What to work on >> Every line of the data below must be output exactly, with images left out.
BEGIN Recorded data
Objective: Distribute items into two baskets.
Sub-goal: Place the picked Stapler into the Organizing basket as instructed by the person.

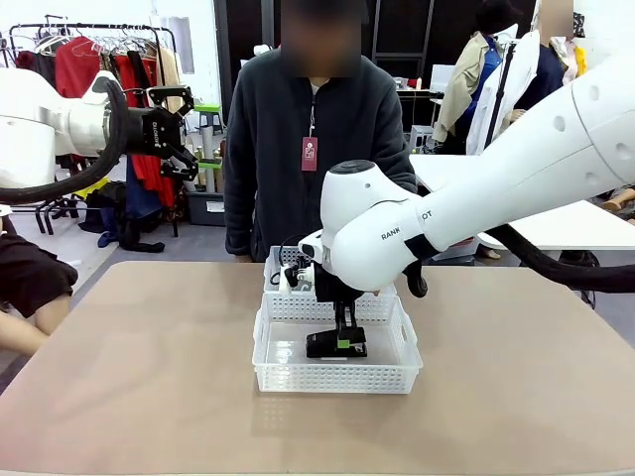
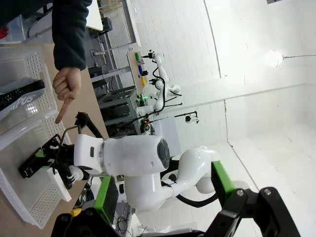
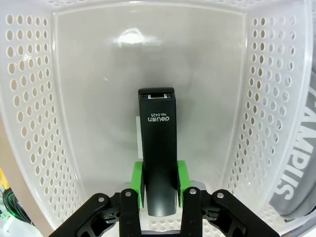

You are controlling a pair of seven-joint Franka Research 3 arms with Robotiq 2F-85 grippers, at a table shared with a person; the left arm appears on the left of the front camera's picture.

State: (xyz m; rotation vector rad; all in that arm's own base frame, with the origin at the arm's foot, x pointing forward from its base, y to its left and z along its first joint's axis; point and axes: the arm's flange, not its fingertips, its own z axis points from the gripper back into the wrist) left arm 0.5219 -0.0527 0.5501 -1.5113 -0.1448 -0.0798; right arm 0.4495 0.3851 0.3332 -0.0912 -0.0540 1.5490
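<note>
My right gripper [image 1: 342, 341] reaches down into the nearer white lattice basket [image 1: 332, 378], shut on the small black stapler [image 1: 335, 346]. In the right wrist view the stapler [image 3: 158, 143] sits clamped between the green pads [image 3: 137, 182], low over the basket floor [image 3: 98, 98]. The grey "CAMPUS" pouch [image 3: 296, 163] shows through the right wall, lying in the farther basket [image 1: 283, 297]. From the left wrist I see the pouch [image 2: 19, 98] in that basket too. My left gripper [image 1: 175, 132] hangs open, high at the left, away from the table.
A person stands at the far edge of the table; one hand [image 2: 66, 89] points a finger down beside the baskets. The tan tabletop [image 1: 129, 377] spreads out left and right of the baskets. My right arm [image 1: 476, 198] crosses over the far basket.
</note>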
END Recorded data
Exercise result >>
Objective: Distribute items into two baskets.
Sub-goal: Place the picked Stapler into the Organizing basket as instructed by the person.


You are controlling a pair of seven-joint Franka Research 3 arms with Robotiq 2F-85 grippers, at a table shared with a person; the left arm appears on the left of the front camera's picture.

State: (xyz m; rotation vector rad; all in that arm's own base frame, with the origin at the arm's foot, x pointing forward from its base, y to its left and z along its first joint's axis; point and axes: the arm's flange, not its fingertips, its own z axis points from the gripper back into the wrist) left arm 0.5219 -0.0527 0.5501 -1.5113 -0.1448 -0.0798; right arm 0.4495 0.3851 0.3332 -0.0912 -0.0540 1.5490
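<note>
My right gripper [image 1: 342, 341] reaches down into the nearer white lattice basket [image 1: 332, 378], shut on the small black stapler [image 1: 335, 346]. In the right wrist view the stapler [image 3: 158, 143] sits clamped between the green pads [image 3: 137, 182], low over the basket floor [image 3: 98, 98]. The grey "CAMPUS" pouch [image 3: 296, 163] shows through the right wall, lying in the farther basket [image 1: 283, 297]. From the left wrist I see the pouch [image 2: 19, 98] in that basket too. My left gripper [image 1: 175, 132] hangs open, high at the left, away from the table.
A person stands at the far edge of the table; one hand [image 2: 66, 89] points a finger down beside the baskets. The tan tabletop [image 1: 129, 377] spreads out left and right of the baskets. My right arm [image 1: 476, 198] crosses over the far basket.
</note>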

The exercise requires no more work.